Kenaikan CPI datang meskipun harga energi turun 2,7% untuk bulan tersebut, termasuk penurunan 6,1% untuk bensin. Indeks makanan BLS naik 0,9% pada bulan April, melawan perlambatan energi. Dalam basis 12 bulan, biaya energi masih naik 30,3% sementara makanan naik 9,4%, menurut data yang tidak disesuaikan. Biaya bensin di SPBU minggu ini mencapai level tertinggi yang tidak pernah disesuaikan dengan inflasi.

Menambah kekhawatiran adalah kenaikan biaya perumahan yang berkelanjutan.

Indeks shelter, yang membentuk sekitar sepertiga dari bobot CPI, meningkat 0,5% lagi, konsisten dengan kenaikannya selama dua bulan sebelumnya, dan naik 5,1% pada basis tahunan, kenaikan tercepat sejak April 1991.

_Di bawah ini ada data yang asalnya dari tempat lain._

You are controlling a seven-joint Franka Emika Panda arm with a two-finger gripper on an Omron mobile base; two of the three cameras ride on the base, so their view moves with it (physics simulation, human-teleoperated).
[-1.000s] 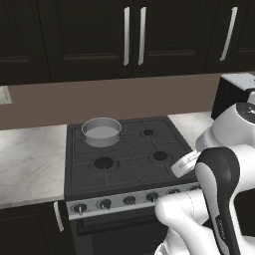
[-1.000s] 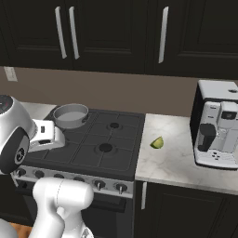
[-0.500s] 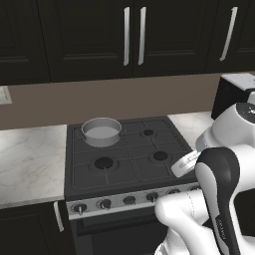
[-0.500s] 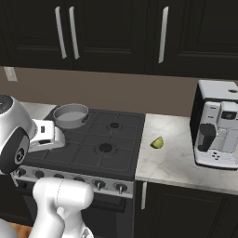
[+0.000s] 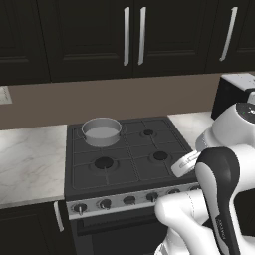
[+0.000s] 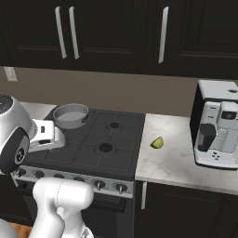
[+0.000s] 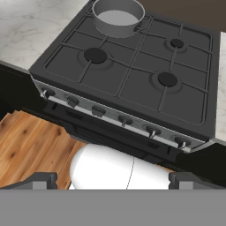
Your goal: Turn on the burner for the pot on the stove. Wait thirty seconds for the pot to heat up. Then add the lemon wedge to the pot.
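Dark cabinets [image 5: 99, 40] with long silver handles [image 5: 126, 36] hung above a brown wall. A marble counter [image 5: 30, 159] ran on both sides of the range. A coffee machine [image 6: 218, 130] stood on the counter, and wooden flooring [image 7: 31, 145] lay below.

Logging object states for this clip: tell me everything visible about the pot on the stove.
The pot is a small round silver-grey metal vessel with low straight walls and a pale inside that looks empty. A small side handle shows on its rim in the hand view. It stands upright on the black grate over the rear left burner of the stove, near the back wall. Nothing else touches it. No flame can be made out beneath it.
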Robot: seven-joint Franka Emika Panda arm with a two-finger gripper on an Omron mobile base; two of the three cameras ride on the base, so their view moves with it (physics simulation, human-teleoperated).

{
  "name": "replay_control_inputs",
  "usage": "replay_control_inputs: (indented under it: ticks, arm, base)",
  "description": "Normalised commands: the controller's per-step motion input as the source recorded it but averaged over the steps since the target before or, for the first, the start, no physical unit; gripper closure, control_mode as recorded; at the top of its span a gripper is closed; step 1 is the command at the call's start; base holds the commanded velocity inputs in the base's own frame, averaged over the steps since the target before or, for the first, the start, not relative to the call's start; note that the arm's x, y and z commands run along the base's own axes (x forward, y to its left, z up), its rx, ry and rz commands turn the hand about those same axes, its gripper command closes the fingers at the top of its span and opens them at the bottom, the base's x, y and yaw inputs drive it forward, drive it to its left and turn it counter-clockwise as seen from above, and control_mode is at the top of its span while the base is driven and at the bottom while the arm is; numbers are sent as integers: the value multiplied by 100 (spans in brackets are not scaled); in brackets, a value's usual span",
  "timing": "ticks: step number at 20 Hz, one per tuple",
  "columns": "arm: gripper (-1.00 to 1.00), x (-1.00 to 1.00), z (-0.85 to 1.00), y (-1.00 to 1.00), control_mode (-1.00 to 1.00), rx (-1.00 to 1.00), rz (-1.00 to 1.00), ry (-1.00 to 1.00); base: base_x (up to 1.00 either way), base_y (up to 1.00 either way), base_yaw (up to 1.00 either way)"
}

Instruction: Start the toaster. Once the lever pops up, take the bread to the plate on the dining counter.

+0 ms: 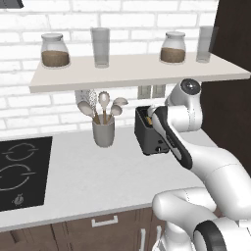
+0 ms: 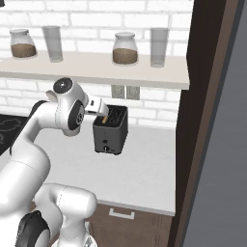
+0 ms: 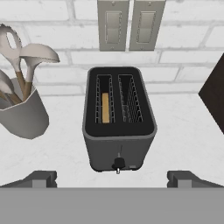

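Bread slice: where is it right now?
The thin tan bread slice stands in the left slot of the boxy dark grey toaster in the hand view, right of the grey utensil cup.

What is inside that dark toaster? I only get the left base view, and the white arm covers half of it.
Observer: The hand view looks down on the toaster. A slice of bread stands in one of its two top slots, and the other slot is empty.
Operator: Is the robot gripping it yet?
Observer: No. In the hand view the jaws stand wide open with nothing between them, short of the toaster's front.
Operator: How would it be started?
Observer: I can't see a lever, but a small round knob sits low on the front, and nothing is touching it.
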Motion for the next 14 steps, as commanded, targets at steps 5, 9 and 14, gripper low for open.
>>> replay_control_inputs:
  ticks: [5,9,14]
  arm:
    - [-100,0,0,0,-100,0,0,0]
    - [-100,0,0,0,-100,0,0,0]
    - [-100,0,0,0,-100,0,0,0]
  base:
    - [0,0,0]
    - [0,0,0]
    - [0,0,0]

Pasar saham berjangka bereaksi negatif terhadap laporan tersebut, berubah negatif setelah sebelumnya positif di pagi hari. Imbal hasil obligasi pemerintah naik, mendorong imbal hasil obligasi Treasury 10-tahun mendekati 3,03%.

Tarif maskapai penerbangan terus naik di tengah meningkatnya perjalanan bisnis dan liburan. Harga naik 18,6% pada bulan tersebut dan naik, menurut data yang tidak disesuaikan, 33,3% selama tahun lalu.

Penjualan mobil juga telah menjadi penyumbang besar inflasi karena masalah rantai pasokan, terutama dengan semikonduktor yang penting untuk sistem operasi kendaraan, telah mendorong harga naik. Harga kendaraan bekas turun 0,4% pada bulan tersebut tetapi harga kendaraan baru naik 1,1%. Harga naik 22,7% dan 13,2% untuk dua kategori masing-masing selama setahun terakhir.